(Work instruction)
The entire listing that follows must be repeated exactly, pictures excluded.

-- Opening Marker --

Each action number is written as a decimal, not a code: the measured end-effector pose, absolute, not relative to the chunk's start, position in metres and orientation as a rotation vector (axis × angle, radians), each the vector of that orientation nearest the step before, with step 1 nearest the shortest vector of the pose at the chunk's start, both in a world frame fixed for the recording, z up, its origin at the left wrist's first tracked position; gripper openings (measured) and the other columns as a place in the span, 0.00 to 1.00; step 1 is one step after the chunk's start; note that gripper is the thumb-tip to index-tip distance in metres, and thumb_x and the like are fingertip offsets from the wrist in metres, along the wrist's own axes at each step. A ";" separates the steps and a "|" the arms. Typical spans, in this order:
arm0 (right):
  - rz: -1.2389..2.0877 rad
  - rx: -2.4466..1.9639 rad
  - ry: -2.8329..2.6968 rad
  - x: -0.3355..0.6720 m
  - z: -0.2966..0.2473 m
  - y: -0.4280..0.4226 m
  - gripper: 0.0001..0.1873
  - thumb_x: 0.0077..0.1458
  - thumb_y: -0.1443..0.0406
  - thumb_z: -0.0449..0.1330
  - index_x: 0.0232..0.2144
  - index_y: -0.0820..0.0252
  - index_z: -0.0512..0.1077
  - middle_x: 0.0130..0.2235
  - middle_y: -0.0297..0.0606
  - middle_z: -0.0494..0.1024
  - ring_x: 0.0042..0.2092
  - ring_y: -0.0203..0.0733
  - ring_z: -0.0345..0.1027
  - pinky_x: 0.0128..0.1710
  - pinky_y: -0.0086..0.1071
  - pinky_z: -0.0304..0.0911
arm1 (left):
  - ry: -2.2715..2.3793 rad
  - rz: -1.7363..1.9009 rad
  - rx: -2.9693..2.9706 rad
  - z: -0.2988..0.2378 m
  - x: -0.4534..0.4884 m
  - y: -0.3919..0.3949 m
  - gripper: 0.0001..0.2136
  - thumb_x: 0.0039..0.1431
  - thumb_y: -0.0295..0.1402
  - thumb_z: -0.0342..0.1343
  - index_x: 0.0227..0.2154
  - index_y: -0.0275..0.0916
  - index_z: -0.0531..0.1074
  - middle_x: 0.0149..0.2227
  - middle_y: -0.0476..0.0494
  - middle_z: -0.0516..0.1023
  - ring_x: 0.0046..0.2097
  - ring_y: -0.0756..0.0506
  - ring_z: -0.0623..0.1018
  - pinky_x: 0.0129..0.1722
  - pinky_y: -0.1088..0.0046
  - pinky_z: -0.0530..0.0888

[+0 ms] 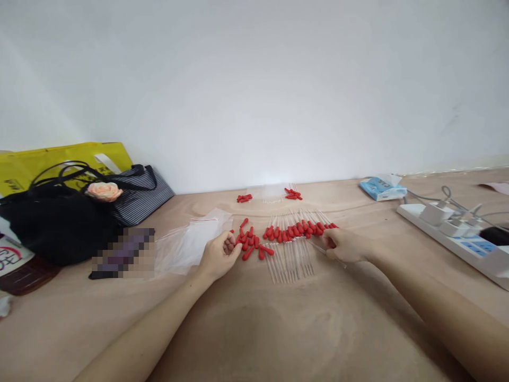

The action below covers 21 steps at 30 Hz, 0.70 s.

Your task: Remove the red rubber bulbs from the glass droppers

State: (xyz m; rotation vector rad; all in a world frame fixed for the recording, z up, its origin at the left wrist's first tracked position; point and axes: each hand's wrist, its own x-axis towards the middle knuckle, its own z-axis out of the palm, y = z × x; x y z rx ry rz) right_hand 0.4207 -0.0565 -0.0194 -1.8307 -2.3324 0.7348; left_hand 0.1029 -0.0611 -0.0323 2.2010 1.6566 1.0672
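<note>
A row of glass droppers with red rubber bulbs lies on the tan table. Bare glass tubes lie just below them. A loose heap of red bulbs sits to the left. My left hand rests beside that heap with its fingers curled, and I cannot see anything in it. My right hand is closed in a pinch on a glass tube at the right end of the row.
Clear zip bags lie left of my left hand. Black and striped bags with a yellow bag fill the far left. More droppers lie near the wall. A tissue pack and a power strip with plugs sit at right.
</note>
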 end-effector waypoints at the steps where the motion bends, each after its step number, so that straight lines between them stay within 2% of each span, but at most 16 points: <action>1: 0.715 -1.875 -2.245 0.417 -0.021 -0.057 0.05 0.34 0.71 0.53 0.21 0.59 0.60 0.23 0.31 0.66 0.25 0.33 0.58 0.21 0.25 0.47 | 1.649 1.038 2.207 -0.033 0.102 -0.060 0.06 0.47 0.33 0.51 0.22 0.39 0.60 0.17 0.56 0.63 0.19 0.54 0.64 0.19 0.81 0.62; 7: 0.591 -1.951 -2.009 0.389 -0.033 -0.058 0.03 0.37 0.70 0.53 0.19 0.59 0.60 0.24 0.34 0.68 0.28 0.35 0.61 0.23 0.26 0.49 | 1.638 1.016 2.263 -0.038 0.100 -0.063 0.09 0.49 0.36 0.51 0.21 0.39 0.60 0.17 0.55 0.64 0.20 0.54 0.65 0.21 0.79 0.64; 12: 0.566 -1.863 -1.972 0.382 -0.037 -0.060 0.04 0.38 0.70 0.54 0.19 0.59 0.60 0.23 0.33 0.69 0.27 0.34 0.62 0.24 0.25 0.51 | 1.661 1.124 2.505 -0.030 0.105 -0.059 0.07 0.50 0.35 0.51 0.21 0.38 0.63 0.23 0.50 0.69 0.27 0.50 0.68 0.31 0.74 0.66; 17: 0.520 -1.798 -1.897 0.392 -0.046 -0.052 0.03 0.39 0.70 0.53 0.20 0.59 0.61 0.23 0.32 0.69 0.26 0.33 0.62 0.24 0.25 0.52 | 1.672 0.790 2.620 -0.014 0.130 -0.040 0.07 0.49 0.36 0.52 0.23 0.38 0.68 0.27 0.47 0.72 0.33 0.46 0.70 0.37 0.70 0.65; 21: 0.508 -1.757 -1.824 0.400 -0.057 -0.046 0.01 0.44 0.67 0.52 0.23 0.59 0.62 0.23 0.32 0.69 0.25 0.33 0.62 0.24 0.25 0.54 | 1.753 0.468 2.410 -0.010 0.156 -0.023 0.11 0.49 0.41 0.50 0.24 0.40 0.70 0.29 0.47 0.75 0.33 0.47 0.72 0.33 0.73 0.64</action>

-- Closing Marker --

(Expected answer)
Each action number is written as a decimal, not a code: the measured end-effector pose, absolute, not relative to the chunk's start, position in metres and orientation as a rotation vector (axis × angle, radians), each the vector of that orientation nearest the step before, with step 1 nearest the shortest vector of the pose at the chunk's start, both in a world frame fixed for the recording, z up, its origin at the left wrist's first tracked position; gripper openings (measured) and the other columns as a place in the span, 0.00 to 1.00; step 1 is one step after the chunk's start; note that gripper is the thumb-tip to index-tip distance in metres, and thumb_x and the like are fingertip offsets from the wrist in metres, along the wrist's own axes at each step. A ";" separates the steps and a "|" the arms. Typical spans, in this order:
arm0 (right):
  - rz: -1.2389..2.0877 rad
  - rx: -2.4466..1.9639 rad
  - ry: -2.8329..2.6968 rad
  - x: -0.3355..0.6720 m
  - z: -0.2966..0.2473 m
  - y: -0.4280..0.4226 m
  - gripper: 0.0001..0.1873
  - thumb_x: 0.0077..0.1458
  - thumb_y: -0.1443..0.0406
  - thumb_z: -0.0449..0.1330
  - index_x: 0.0232..0.2144
  - index_y: -0.0820..0.0252
  - index_z: -0.0512..0.1077
  - middle_x: 0.0130..0.2235
  - middle_y: -0.0297..0.0606
  - middle_z: -0.0494..0.1024
  - ring_x: 0.0042..0.2092
  - ring_y: -0.0203..0.0733
  - ring_z: -0.0345..0.1027
  - pinky_x: 0.0128..0.1710
  - pinky_y: -0.0086..0.1071
  - pinky_z: -0.0304..0.0911
arm1 (left):
  - ry: -2.2715..2.3793 rad
  - rz: -1.7363..1.9009 rad
  - rx: -2.9693..2.9706 rad
  - z: -0.2988..0.2378 m
  - x: -0.4534..0.4884 m
  - y: -0.3919..0.3949 m
  - gripper: 0.0001..0.2136
  - thumb_x: 0.0039..0.1431
  - thumb_y: -0.0295..0.1402
  - thumb_z: -0.0342..0.1343
  - index_x: 0.0227..0.2154
  - index_y: -0.0275..0.0916
  - index_z: -0.0531..0.1074
  - middle_x: 0.0149..0.2227
  - middle_y: -0.0476..0.0494
  - middle_z: -0.0516..0.1023
  - ring_x: 0.0046..0.2097
  - ring_y: -0.0756..0.0506
  - ring_z: -0.0623..0.1018
  - pinky_x: 0.0129..0.1722
  - pinky_y: -0.1088..0.0046
  - pinky_z: -0.0530..0.0888

[+0 ms] 

The action below covers 21 steps at 30 Hz, 0.70 s.

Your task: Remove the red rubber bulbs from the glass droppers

State: (xyz m; rotation vector rad; all in a world frame fixed for the recording, z up, its origin at the left wrist's first tracked position; point and axes: each hand's wrist, its own x-axis towards the middle knuckle, its own z-axis out of the palm, y = z × x; x y z rx ry rz) right_hand 0.4207 -0.0565 -0.0194 -1.8307 -2.3324 0.7348; left_hand 0.1029 -0.0611 -0.0323 2.2010 1.6566 1.0672
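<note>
A row of glass droppers with red rubber bulbs lies on the tan table. Bare glass tubes lie just below them. A loose heap of red bulbs sits to the left. My left hand rests beside that heap with its fingers curled, and I cannot see anything in it. My right hand is closed in a pinch on a glass tube at the right end of the row.
Clear zip bags lie left of my left hand. Black and striped bags with a yellow bag fill the far left. More droppers lie near the wall. A tissue pack and a power strip with plugs sit at right.
</note>
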 end-effector waypoints at the steps where the motion bends, each after its step number, so that straight lines between them stay within 2% of each span, but at most 16 points: <action>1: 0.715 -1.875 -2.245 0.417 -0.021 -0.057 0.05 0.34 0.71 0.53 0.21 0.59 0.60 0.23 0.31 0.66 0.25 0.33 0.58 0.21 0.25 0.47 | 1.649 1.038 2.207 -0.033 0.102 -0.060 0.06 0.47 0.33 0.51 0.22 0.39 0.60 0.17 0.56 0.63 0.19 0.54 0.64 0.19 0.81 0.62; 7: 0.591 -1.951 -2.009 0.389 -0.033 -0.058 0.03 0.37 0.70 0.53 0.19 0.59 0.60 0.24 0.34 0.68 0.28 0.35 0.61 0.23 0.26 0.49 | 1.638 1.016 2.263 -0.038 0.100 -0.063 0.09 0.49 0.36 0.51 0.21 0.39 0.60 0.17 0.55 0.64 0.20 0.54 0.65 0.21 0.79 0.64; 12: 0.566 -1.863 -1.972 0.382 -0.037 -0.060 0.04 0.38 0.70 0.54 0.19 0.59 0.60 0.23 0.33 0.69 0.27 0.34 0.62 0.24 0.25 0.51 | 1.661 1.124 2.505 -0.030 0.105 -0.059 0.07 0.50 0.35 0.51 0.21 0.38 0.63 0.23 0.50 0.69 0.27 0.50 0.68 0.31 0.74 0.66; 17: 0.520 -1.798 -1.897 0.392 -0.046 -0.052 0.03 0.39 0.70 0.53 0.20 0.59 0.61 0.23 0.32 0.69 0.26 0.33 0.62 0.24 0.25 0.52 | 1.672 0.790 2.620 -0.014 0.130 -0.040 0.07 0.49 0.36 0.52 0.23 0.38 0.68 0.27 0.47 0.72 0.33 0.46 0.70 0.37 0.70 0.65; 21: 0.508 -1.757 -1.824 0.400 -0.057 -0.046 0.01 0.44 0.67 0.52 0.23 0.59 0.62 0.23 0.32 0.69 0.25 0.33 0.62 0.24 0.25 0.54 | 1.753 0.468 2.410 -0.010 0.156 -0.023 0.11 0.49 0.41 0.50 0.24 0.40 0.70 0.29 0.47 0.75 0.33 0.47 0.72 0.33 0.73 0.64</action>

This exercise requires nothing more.